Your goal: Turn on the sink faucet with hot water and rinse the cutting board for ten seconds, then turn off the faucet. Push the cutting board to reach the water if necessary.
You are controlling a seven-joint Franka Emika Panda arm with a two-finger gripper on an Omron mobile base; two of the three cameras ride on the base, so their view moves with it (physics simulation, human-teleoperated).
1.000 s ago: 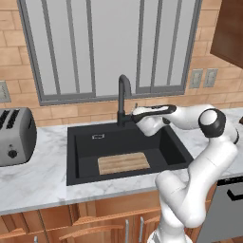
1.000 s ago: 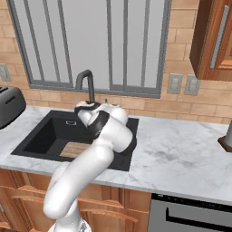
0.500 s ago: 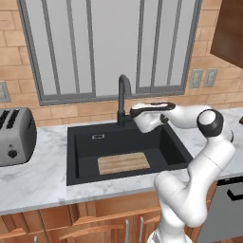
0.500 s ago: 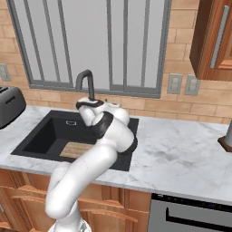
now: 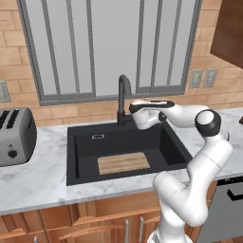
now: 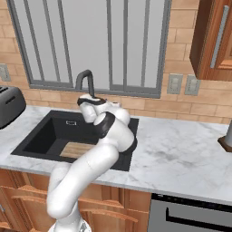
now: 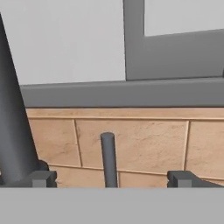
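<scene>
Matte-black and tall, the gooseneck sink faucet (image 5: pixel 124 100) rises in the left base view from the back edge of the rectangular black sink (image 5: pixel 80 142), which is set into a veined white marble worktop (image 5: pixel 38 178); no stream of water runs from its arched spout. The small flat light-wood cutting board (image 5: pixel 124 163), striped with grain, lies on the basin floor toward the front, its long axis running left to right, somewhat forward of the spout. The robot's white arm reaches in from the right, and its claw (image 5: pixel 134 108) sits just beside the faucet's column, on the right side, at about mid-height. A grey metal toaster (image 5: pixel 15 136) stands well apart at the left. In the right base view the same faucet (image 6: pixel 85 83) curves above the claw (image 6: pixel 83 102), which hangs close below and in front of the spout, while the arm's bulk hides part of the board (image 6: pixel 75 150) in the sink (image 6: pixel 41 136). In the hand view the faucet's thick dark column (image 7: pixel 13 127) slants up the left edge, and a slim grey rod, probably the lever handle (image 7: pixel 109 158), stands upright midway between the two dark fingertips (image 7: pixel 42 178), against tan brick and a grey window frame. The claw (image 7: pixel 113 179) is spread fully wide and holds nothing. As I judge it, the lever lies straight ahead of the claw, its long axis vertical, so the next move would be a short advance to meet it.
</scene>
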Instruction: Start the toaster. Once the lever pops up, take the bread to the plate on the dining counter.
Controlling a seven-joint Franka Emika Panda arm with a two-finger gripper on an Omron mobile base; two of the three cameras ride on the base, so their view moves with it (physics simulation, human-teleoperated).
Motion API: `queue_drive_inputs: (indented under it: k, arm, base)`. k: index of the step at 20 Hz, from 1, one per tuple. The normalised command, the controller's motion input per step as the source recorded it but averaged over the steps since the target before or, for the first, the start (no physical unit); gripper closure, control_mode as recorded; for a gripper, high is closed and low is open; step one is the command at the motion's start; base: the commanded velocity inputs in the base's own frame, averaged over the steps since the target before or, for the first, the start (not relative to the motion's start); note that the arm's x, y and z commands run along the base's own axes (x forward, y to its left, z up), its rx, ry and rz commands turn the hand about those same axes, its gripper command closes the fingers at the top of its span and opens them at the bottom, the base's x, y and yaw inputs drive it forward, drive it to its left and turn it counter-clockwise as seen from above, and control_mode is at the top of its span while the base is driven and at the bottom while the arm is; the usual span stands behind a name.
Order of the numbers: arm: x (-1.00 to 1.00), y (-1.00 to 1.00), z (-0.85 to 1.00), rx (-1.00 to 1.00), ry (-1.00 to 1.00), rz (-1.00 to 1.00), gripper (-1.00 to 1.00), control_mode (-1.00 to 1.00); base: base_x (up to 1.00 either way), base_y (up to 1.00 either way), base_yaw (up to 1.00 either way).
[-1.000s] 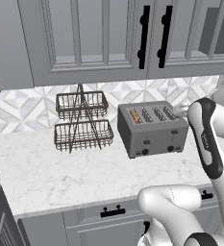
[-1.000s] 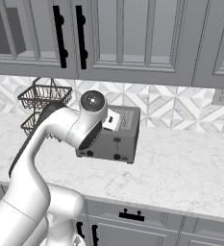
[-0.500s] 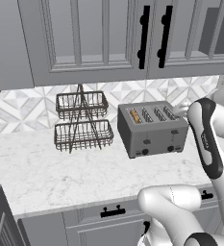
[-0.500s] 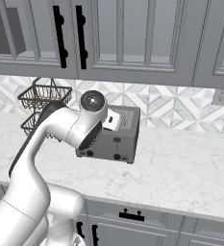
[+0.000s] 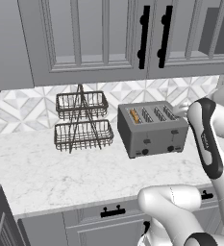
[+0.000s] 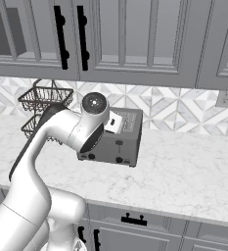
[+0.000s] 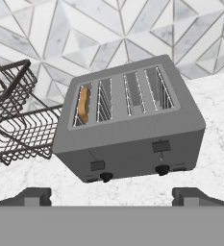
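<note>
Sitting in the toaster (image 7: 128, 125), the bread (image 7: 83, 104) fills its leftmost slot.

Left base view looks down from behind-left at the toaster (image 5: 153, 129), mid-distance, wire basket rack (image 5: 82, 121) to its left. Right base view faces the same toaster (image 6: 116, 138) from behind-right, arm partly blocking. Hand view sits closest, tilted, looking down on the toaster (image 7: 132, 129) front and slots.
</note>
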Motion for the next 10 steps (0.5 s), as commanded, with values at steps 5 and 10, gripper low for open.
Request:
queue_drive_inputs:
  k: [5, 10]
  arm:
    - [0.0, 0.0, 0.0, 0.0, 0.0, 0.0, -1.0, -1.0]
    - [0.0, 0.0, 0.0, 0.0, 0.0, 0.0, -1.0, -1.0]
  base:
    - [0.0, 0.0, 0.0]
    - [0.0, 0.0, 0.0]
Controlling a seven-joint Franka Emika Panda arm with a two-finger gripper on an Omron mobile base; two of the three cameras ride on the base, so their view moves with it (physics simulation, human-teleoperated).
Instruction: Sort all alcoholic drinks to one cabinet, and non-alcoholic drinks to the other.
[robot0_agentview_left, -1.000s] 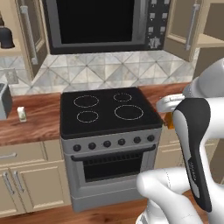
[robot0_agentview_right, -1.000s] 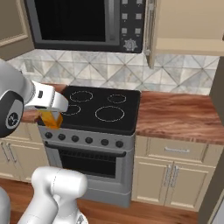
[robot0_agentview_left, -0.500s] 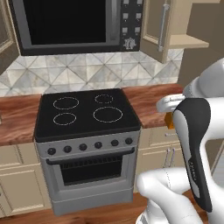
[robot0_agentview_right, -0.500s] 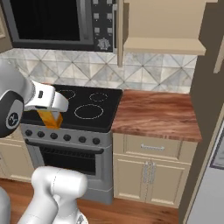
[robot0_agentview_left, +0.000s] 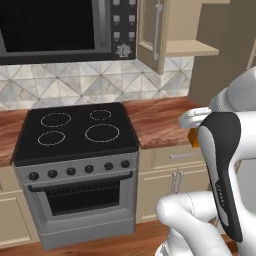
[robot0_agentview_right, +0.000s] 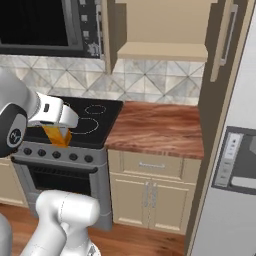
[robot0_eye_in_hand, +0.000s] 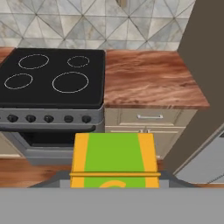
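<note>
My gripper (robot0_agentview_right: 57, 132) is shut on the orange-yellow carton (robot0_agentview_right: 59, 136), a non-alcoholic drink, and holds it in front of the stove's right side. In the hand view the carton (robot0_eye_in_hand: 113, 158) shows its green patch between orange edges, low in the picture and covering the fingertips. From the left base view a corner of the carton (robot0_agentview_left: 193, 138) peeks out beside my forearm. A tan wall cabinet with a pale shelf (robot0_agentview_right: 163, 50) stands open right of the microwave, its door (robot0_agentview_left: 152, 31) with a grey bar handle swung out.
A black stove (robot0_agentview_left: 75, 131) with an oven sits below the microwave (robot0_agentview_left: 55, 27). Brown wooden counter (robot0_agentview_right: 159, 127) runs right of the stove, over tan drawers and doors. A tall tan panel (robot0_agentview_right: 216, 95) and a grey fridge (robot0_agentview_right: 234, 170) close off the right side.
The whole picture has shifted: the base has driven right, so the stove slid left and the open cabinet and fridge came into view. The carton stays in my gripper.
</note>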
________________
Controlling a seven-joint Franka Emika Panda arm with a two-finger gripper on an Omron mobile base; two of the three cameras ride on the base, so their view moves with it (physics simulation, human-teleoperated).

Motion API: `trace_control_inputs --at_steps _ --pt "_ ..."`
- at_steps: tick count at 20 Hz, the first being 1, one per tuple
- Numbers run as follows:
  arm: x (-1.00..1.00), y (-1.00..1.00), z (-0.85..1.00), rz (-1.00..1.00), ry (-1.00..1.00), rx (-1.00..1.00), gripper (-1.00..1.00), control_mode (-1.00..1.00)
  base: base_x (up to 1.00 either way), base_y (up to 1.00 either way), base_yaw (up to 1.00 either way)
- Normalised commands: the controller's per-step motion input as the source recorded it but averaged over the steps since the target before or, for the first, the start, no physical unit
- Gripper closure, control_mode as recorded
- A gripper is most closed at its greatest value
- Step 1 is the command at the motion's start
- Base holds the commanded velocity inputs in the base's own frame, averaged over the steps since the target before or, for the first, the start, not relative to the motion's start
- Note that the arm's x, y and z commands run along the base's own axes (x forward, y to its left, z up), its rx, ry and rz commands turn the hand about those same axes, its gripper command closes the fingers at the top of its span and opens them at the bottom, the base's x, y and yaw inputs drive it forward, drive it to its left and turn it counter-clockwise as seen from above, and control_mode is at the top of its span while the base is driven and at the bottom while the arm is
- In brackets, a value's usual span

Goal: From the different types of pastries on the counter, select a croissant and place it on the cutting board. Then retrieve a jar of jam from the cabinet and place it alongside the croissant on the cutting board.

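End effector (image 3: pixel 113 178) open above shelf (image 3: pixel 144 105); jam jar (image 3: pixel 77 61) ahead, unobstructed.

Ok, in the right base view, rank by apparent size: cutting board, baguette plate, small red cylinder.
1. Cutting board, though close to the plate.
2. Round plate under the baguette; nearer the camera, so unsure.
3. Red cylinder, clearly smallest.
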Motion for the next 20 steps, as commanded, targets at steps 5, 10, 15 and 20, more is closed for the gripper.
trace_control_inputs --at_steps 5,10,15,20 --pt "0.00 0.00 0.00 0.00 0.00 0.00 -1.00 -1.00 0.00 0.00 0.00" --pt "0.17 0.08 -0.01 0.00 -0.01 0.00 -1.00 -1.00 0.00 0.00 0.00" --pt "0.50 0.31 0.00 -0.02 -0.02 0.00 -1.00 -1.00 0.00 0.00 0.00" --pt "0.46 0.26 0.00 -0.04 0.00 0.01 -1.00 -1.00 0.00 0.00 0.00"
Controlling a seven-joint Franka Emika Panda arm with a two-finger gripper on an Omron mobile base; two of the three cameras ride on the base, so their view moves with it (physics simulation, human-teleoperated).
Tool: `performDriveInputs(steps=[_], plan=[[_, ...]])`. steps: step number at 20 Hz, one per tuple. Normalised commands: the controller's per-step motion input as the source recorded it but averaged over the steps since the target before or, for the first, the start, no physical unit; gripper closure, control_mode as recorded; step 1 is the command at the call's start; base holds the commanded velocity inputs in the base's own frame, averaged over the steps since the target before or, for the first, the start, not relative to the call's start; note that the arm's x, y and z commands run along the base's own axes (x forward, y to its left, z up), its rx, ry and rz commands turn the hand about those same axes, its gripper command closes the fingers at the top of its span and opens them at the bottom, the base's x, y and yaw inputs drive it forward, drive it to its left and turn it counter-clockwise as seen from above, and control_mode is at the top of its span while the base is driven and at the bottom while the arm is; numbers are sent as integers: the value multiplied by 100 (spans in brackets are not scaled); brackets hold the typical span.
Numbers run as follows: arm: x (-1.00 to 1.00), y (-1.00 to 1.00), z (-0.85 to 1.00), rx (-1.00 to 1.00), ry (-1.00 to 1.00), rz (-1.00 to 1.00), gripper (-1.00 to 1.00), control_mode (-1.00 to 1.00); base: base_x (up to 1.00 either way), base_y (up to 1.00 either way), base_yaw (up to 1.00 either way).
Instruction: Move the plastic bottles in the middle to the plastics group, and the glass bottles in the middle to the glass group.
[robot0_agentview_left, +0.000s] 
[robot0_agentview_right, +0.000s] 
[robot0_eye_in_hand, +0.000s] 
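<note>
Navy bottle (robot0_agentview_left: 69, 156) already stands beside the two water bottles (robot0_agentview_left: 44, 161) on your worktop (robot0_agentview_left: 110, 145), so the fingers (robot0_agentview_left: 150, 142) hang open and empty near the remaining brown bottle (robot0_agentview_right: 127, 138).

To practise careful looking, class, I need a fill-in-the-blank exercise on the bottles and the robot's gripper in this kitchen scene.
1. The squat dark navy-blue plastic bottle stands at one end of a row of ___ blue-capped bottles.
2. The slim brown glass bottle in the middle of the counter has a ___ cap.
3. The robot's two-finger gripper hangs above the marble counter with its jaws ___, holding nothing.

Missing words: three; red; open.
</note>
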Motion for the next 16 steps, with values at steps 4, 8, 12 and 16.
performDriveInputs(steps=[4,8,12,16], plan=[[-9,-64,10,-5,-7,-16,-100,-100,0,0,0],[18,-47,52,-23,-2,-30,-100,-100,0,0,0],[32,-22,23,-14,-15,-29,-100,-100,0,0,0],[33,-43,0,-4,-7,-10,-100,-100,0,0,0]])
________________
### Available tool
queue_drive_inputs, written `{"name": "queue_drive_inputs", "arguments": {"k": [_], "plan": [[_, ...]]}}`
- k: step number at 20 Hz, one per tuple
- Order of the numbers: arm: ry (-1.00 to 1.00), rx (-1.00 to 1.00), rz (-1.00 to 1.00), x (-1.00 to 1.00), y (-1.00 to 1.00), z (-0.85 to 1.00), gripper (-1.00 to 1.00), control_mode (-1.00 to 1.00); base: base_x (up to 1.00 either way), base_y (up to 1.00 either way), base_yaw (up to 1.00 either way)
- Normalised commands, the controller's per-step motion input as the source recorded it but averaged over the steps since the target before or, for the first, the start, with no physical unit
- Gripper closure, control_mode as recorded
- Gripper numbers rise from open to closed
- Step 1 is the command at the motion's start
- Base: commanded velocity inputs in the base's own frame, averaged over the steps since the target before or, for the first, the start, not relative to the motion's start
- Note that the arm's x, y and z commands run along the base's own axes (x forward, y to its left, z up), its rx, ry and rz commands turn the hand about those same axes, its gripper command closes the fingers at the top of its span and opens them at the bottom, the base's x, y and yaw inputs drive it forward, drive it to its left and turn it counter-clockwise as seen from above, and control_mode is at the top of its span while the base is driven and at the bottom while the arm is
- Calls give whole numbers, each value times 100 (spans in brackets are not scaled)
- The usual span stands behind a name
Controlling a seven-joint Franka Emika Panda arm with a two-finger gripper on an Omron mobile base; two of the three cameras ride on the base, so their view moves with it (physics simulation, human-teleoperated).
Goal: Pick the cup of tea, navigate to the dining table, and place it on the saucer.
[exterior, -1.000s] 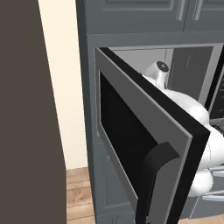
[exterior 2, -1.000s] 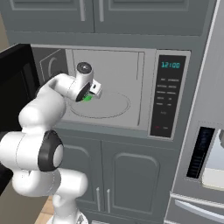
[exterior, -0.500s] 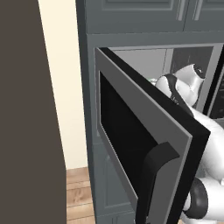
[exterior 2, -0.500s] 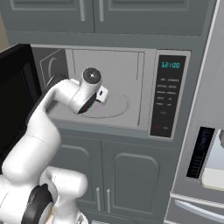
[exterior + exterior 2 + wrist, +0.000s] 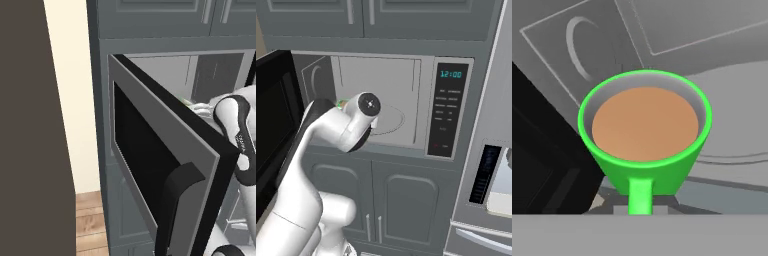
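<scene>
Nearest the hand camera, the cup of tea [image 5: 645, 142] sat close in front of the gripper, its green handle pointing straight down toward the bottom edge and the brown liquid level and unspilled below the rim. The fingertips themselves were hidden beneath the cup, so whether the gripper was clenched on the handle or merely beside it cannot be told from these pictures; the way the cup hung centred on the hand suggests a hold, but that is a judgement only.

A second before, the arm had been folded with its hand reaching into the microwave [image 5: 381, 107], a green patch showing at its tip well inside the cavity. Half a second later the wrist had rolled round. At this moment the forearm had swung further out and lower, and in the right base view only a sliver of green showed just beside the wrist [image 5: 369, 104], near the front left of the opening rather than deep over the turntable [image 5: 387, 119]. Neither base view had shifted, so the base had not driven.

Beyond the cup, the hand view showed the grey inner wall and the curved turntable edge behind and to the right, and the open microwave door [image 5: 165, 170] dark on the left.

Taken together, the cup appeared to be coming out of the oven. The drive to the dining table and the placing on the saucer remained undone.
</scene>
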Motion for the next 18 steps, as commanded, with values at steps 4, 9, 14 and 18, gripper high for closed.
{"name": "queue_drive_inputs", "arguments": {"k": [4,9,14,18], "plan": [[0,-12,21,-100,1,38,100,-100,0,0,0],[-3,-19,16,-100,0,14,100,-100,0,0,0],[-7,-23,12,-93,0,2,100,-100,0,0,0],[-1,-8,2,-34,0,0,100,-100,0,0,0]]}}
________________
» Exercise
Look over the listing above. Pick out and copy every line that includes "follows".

» Solution for this task
- Numbers run as follows:
Numbers run as follows: arm: x (-1.00 to 1.00), y (-1.00 to 1.00), z (-0.85 to 1.00), rx (-1.00 to 1.00), ry (-1.00 to 1.00), rz (-1.00 to 1.00), gripper (-1.00 to 1.00), control_mode (-1.00 to 1.00); base: base_x (up to 1.00 either way), base_y (up to 1.00 either way), base_yaw (up to 1.00 either way).

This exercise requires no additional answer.